| DESCRIPTION OF THE TASK |
Below are records; reproduce exactly the lines from the one that has "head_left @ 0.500" through the one that has "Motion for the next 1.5", ends included, and nothing more.

____________________

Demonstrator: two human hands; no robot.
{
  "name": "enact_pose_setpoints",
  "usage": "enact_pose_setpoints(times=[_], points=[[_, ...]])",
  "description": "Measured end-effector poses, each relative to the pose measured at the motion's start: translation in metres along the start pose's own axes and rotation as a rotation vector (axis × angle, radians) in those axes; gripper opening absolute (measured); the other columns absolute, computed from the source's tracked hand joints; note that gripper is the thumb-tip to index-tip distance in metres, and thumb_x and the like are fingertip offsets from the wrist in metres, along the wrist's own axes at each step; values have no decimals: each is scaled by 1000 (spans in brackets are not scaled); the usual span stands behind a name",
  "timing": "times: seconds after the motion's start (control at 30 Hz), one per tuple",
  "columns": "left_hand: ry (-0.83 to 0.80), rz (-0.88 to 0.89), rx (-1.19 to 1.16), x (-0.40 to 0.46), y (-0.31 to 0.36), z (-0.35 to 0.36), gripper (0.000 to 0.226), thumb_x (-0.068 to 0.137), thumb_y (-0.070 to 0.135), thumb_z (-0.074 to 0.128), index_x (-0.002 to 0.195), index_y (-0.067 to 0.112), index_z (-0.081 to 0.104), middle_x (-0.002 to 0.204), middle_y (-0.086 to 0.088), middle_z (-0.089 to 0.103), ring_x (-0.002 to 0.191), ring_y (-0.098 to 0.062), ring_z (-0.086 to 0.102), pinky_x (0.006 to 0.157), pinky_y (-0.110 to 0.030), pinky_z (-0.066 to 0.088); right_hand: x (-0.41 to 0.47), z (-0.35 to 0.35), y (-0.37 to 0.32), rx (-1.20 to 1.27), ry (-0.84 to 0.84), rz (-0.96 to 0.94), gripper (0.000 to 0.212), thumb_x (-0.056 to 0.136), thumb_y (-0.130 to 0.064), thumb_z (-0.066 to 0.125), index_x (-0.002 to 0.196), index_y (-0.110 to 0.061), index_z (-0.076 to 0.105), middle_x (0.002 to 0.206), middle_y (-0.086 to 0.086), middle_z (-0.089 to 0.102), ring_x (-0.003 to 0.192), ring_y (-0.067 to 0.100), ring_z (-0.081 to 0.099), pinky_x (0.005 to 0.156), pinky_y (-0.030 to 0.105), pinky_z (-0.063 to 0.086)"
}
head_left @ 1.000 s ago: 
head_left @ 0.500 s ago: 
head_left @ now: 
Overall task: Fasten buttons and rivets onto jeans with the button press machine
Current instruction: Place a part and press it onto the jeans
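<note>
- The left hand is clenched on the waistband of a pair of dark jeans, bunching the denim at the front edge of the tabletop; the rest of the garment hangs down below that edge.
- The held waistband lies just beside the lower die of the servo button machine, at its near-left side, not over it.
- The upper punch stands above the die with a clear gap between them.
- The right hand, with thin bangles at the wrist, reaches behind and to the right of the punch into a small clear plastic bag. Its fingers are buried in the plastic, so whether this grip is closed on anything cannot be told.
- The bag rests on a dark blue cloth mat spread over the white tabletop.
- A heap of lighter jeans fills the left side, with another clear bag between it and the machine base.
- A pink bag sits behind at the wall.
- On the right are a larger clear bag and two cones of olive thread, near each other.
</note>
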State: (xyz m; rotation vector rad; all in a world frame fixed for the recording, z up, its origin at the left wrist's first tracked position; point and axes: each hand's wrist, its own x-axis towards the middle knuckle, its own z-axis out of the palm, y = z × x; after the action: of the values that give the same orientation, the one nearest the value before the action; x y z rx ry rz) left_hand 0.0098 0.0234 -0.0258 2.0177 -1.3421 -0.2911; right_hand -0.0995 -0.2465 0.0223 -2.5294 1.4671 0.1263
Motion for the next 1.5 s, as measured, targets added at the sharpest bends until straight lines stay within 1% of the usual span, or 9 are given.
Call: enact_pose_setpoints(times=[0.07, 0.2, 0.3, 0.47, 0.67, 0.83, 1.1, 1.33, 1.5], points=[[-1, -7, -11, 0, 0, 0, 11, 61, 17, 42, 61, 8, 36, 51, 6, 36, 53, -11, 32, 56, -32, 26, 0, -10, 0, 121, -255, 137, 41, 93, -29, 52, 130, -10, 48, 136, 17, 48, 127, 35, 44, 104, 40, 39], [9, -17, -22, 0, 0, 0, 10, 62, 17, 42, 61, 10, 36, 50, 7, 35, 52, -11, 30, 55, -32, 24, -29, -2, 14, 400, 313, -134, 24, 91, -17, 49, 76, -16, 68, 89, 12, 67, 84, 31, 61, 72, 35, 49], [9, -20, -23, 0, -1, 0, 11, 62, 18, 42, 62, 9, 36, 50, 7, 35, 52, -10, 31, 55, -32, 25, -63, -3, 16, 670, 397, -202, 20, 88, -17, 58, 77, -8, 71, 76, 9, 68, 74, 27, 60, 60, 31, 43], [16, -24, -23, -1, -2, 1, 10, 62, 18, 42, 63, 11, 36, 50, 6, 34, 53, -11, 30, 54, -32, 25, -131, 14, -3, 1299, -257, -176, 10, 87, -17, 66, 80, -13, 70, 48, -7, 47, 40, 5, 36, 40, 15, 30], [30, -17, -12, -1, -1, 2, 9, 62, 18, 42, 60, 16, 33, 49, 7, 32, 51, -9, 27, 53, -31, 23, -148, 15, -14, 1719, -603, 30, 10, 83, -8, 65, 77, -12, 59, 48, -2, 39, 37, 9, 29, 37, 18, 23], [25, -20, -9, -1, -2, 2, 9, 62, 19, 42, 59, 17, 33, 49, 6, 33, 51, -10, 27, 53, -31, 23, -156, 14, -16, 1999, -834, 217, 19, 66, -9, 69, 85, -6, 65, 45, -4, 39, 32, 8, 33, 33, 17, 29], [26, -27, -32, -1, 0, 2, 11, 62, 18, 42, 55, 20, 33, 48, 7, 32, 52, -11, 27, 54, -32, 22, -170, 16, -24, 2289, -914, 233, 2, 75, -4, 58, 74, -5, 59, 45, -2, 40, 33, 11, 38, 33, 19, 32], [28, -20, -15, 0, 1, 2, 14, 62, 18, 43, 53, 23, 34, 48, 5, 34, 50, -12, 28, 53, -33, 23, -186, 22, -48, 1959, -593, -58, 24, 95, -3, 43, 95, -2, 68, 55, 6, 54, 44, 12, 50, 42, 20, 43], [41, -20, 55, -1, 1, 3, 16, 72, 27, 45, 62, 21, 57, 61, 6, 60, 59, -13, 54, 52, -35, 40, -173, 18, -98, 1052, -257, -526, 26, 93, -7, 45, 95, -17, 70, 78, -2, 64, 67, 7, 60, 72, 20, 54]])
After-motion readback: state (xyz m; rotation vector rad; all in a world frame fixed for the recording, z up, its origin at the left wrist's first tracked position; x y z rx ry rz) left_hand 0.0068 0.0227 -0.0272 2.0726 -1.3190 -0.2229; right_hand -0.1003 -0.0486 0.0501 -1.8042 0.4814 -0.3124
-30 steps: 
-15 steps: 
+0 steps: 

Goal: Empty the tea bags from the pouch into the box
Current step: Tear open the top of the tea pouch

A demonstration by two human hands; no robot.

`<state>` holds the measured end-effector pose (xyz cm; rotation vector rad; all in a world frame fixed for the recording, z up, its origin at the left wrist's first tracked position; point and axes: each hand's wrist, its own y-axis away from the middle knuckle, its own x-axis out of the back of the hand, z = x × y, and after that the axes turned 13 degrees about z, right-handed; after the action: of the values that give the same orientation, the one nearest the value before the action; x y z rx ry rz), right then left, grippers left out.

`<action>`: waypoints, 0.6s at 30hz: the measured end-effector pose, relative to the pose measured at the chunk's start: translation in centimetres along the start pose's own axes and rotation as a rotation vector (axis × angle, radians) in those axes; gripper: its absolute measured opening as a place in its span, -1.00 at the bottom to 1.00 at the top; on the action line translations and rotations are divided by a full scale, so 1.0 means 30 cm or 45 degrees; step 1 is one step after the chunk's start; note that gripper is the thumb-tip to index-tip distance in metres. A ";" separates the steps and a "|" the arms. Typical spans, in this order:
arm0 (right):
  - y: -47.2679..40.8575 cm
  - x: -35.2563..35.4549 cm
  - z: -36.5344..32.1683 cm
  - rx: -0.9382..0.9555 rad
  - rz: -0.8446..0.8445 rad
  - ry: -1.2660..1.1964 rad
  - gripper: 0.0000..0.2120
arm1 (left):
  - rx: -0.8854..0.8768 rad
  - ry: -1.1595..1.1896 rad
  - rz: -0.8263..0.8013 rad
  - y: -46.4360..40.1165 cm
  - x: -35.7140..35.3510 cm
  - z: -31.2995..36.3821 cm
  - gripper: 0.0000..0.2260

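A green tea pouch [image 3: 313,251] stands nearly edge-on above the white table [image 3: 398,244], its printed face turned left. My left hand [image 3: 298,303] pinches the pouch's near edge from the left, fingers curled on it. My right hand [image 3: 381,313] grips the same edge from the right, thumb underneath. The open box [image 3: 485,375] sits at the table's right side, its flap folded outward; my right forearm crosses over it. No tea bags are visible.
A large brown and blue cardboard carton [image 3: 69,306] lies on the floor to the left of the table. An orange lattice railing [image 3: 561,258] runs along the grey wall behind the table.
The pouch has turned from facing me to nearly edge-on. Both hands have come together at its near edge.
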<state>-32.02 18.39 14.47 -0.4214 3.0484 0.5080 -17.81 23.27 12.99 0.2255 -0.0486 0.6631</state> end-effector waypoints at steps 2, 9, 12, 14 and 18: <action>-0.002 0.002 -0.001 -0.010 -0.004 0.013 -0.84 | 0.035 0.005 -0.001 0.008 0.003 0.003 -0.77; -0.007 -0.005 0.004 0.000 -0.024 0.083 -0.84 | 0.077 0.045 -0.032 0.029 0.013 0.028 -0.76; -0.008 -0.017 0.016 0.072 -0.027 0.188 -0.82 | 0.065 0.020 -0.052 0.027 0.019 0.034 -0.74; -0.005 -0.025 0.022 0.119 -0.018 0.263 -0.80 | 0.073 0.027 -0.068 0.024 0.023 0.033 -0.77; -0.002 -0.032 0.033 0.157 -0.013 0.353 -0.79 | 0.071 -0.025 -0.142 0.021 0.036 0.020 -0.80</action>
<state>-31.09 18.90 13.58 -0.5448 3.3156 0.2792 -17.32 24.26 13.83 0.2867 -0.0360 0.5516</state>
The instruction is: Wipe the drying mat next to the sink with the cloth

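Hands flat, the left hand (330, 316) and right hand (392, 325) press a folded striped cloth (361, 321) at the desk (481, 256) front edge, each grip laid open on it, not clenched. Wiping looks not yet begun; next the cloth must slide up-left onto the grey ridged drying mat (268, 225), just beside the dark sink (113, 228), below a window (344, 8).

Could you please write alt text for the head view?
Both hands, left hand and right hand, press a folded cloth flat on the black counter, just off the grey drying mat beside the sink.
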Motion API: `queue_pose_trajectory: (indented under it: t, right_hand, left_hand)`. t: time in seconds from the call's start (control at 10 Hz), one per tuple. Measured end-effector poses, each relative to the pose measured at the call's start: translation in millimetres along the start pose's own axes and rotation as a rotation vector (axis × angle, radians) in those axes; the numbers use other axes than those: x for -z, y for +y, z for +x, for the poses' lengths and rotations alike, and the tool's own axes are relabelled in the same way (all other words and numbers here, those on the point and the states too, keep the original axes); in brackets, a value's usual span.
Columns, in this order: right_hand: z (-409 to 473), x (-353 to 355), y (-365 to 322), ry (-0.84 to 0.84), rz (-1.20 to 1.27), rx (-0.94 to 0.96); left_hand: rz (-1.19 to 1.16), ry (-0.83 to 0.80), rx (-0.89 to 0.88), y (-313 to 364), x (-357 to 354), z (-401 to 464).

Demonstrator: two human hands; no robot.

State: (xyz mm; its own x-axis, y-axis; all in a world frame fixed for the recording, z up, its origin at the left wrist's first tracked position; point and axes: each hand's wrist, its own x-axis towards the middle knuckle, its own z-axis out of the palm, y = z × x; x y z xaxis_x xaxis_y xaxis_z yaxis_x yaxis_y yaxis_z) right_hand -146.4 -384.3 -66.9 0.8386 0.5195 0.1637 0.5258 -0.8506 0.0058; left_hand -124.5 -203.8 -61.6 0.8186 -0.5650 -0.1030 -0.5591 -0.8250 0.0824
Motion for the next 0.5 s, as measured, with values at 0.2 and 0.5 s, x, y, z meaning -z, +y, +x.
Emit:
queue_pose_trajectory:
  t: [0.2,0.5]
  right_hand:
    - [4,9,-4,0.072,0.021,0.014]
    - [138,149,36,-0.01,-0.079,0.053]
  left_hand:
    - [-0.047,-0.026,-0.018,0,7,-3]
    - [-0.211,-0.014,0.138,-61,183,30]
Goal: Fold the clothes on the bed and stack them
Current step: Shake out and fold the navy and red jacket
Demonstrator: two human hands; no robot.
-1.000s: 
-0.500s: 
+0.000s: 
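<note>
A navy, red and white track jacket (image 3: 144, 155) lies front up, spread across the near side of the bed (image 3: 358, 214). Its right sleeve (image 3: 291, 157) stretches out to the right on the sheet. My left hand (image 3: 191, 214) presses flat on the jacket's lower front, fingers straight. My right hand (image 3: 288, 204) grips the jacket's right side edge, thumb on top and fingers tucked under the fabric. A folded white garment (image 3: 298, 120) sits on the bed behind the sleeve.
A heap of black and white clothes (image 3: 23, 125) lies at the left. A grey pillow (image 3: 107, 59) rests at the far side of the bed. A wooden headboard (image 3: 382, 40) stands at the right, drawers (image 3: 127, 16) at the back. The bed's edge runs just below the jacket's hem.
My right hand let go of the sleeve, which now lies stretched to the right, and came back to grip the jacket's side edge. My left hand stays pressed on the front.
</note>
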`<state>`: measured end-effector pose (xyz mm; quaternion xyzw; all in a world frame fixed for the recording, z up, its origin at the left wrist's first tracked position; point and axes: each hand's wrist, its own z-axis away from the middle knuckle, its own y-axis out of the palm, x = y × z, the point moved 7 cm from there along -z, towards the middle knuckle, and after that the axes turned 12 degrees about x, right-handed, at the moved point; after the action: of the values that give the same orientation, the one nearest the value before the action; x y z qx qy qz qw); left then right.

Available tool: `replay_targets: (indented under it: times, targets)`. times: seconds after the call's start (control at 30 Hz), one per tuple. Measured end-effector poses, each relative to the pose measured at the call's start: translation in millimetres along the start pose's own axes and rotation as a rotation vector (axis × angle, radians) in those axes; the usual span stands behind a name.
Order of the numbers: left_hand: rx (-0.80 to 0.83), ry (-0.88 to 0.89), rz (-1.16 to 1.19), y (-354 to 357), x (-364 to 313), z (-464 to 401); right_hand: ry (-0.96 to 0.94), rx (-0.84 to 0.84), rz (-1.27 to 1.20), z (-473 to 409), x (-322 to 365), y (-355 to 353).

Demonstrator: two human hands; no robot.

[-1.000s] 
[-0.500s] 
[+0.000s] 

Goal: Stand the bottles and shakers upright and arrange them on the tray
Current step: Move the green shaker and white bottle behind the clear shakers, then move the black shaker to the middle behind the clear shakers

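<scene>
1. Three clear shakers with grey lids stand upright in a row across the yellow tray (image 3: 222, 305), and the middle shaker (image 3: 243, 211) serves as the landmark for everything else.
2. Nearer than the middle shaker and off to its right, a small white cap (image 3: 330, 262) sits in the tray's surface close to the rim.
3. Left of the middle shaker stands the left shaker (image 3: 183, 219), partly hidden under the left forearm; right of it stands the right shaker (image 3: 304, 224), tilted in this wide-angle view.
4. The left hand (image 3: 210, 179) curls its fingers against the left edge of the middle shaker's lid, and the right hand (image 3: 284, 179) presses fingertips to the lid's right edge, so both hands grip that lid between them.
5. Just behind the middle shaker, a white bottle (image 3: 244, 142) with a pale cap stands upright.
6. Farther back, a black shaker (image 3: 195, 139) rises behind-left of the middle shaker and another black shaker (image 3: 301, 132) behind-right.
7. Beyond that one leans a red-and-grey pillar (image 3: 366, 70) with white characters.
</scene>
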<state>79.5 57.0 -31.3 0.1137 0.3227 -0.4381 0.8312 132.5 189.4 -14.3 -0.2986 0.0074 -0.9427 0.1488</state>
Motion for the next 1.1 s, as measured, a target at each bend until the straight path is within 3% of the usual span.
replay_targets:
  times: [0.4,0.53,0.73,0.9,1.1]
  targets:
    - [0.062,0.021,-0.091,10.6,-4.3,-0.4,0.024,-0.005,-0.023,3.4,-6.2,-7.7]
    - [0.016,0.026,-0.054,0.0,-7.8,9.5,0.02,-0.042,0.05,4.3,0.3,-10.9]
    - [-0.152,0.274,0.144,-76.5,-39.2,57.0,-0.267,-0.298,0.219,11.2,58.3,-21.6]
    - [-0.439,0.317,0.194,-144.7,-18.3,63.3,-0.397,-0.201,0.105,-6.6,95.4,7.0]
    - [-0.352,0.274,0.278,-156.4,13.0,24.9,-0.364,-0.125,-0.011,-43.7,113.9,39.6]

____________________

| RESULT OF THIS TASK |
head_left @ 0.500 s ago: 
head_left @ now: 
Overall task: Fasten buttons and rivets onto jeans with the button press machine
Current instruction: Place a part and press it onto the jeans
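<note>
- The left hand is clenched on the waistband of a pair of dark jeans, bunching the denim at the front edge of the tabletop; the rest of the garment hangs down below that edge.
- The held waistband lies just beside the lower die of the servo button machine, at its near-left side, not over it.
- The upper punch stands above the die with a clear gap between them.
- The right hand, with thin bangles at the wrist, reaches behind and to the right of the punch into a small clear plastic bag. Its fingers are buried in the plastic, so whether this grip is closed on anything cannot be told.
- The bag rests on a dark blue cloth mat spread over the white tabletop.
- A heap of lighter jeans fills the left side, with another clear bag between it and the machine base.
- A pink bag sits behind at the wall.
- On the right are a larger clear bag and two cones of olive thread, near each other.
</note>
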State: (xyz m; rotation vector rad; all in a world frame fixed for the recording, z up, its origin at the left wrist's first tracked position; point and axes: each hand's wrist, its own x-axis towards the middle knuckle, its own z-axis out of the palm, y = z × x; after the action: of the values that give the same orientation, the one nearest the value before the action; x y z rx ry rz) left_hand 0.0098 0.0234 -0.0258 2.0177 -1.3421 -0.2911; right_hand -0.0995 -0.2465 0.0223 -2.5294 1.4671 0.1263
Motion for the next 1.5 s, as measured, targets added at the sharpest bends until straight lines stay within 1% of the usual span, or 9 are given.

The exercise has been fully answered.